Q1 was not the friendliest to Netflix, as the company has just experienced the biggest single-day stock drop in its history, losing a reported $54 billion in market cap, according to Variety.

Netflix shares plummeted a staggering 35.1 percent on Wednesday, ending at a price of $226.19 per share. This marks the lowest Netflix shares have been since January 2018. 

Between January to March, Netflix lost an estimated 200,000 subscribers, with the company attributing the loss to the pandemic, and widespread password sharing, both of which are said to have contributed to the loss. 

In the company’s quarterly shareholders call, co-CEO Reed Hastings said that the company would be focused on achieving more of their objectives to get back in investors’ good graces moving forward.

“I know it’s disappointing for investors, and it is for sure,” Hastings said on Tuesday. “But internally, we’re really geared up, and this is like our moment to shine. This is when it all matters. And we’re super focused on achieving those objectives and getting back into our investors’ good graces.”

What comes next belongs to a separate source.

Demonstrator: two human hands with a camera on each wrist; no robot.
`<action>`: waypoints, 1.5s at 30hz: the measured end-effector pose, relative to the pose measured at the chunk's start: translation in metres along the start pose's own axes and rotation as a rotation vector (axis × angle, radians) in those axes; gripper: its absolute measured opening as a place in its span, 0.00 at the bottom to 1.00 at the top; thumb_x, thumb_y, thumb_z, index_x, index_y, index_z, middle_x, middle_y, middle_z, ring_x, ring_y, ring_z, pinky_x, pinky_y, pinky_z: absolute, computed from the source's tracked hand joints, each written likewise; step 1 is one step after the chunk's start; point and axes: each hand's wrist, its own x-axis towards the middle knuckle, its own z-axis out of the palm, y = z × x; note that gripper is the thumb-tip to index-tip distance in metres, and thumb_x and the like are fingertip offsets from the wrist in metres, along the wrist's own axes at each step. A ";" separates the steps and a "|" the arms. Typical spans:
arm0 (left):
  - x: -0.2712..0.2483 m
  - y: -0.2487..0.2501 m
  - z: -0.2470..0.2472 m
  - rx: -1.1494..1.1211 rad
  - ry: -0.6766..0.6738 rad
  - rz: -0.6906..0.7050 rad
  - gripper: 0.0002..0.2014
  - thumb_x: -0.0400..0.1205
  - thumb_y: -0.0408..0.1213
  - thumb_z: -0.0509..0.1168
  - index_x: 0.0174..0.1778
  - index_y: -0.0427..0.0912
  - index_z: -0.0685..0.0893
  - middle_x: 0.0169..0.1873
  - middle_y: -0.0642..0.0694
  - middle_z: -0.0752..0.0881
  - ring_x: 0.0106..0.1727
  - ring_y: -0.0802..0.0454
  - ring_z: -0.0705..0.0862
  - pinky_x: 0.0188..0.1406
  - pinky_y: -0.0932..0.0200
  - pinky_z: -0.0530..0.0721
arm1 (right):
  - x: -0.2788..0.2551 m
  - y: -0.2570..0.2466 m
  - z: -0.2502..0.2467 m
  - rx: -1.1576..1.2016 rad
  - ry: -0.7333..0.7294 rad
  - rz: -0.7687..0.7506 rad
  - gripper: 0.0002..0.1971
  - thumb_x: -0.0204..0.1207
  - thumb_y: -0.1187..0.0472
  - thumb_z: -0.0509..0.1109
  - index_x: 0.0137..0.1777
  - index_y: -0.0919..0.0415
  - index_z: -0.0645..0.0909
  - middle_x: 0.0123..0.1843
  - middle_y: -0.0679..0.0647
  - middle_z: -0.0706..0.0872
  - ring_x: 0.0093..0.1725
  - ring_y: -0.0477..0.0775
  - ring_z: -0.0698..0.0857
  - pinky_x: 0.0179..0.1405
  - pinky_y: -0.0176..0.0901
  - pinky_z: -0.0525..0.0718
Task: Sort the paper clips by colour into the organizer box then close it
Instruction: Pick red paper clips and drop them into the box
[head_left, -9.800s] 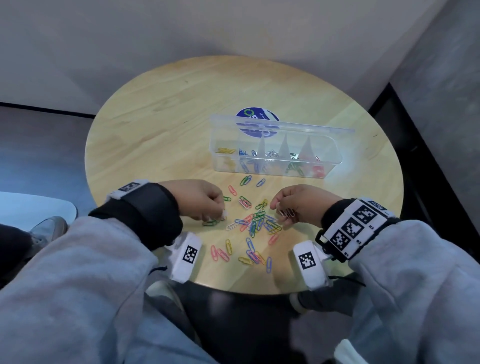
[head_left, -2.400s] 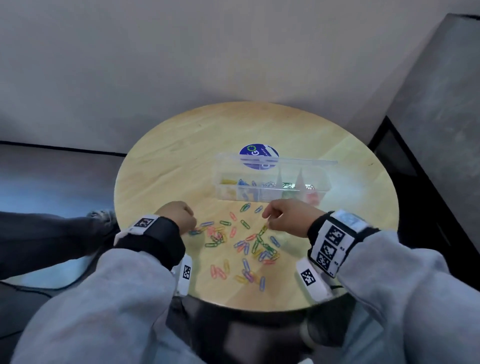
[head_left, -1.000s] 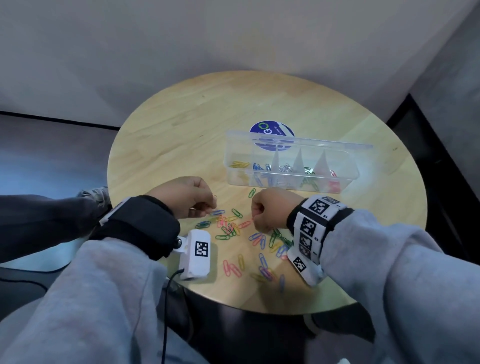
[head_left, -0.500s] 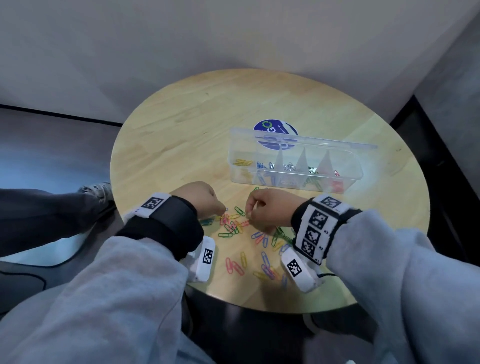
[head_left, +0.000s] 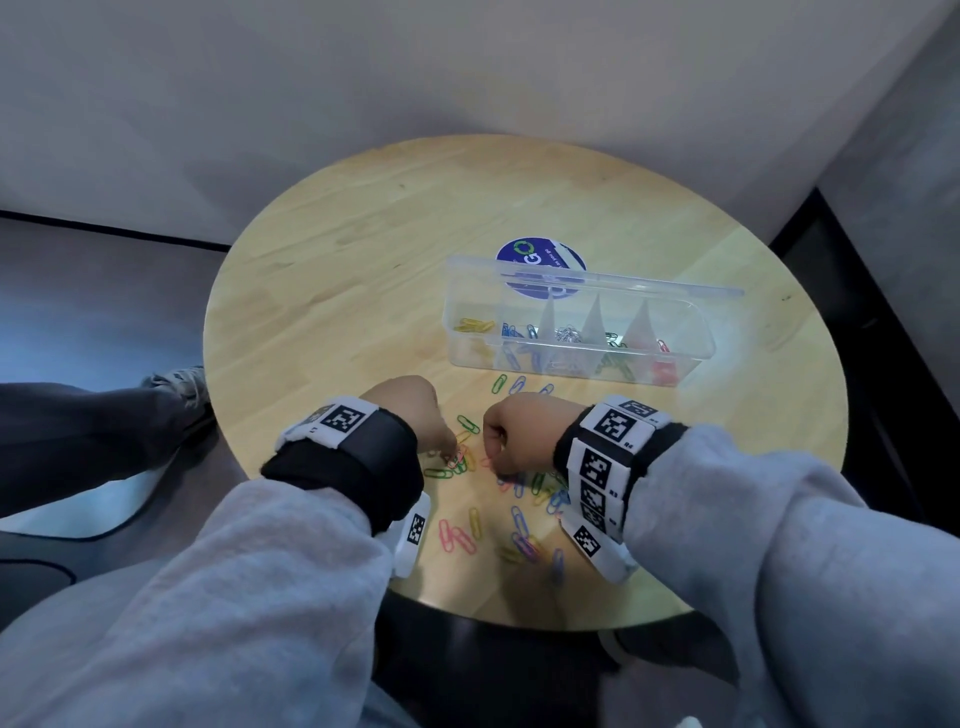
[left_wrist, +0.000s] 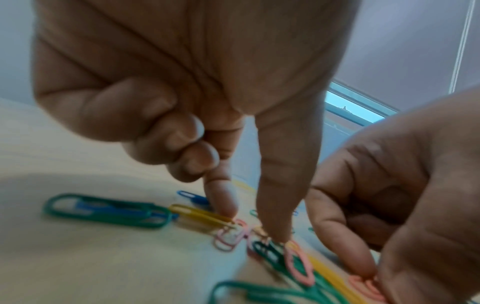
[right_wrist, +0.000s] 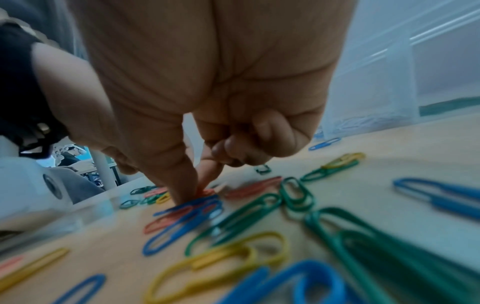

Netflix has said that it plans to cut down on password sharing. Hastings has previously said the company has to “learn to live with” password sharing, but has announced a test that aims to curb the practice. 

“Our revenue growth has slowed considerably,” the company wrote in a letter to shareholders. “Streaming is winning over linear, as we predicted, and Netflix titles are very popular globally. However, our relatively high household penetration, when including the large number of households sharing accounts, combined with competition, is creating revenue growth headwinds.”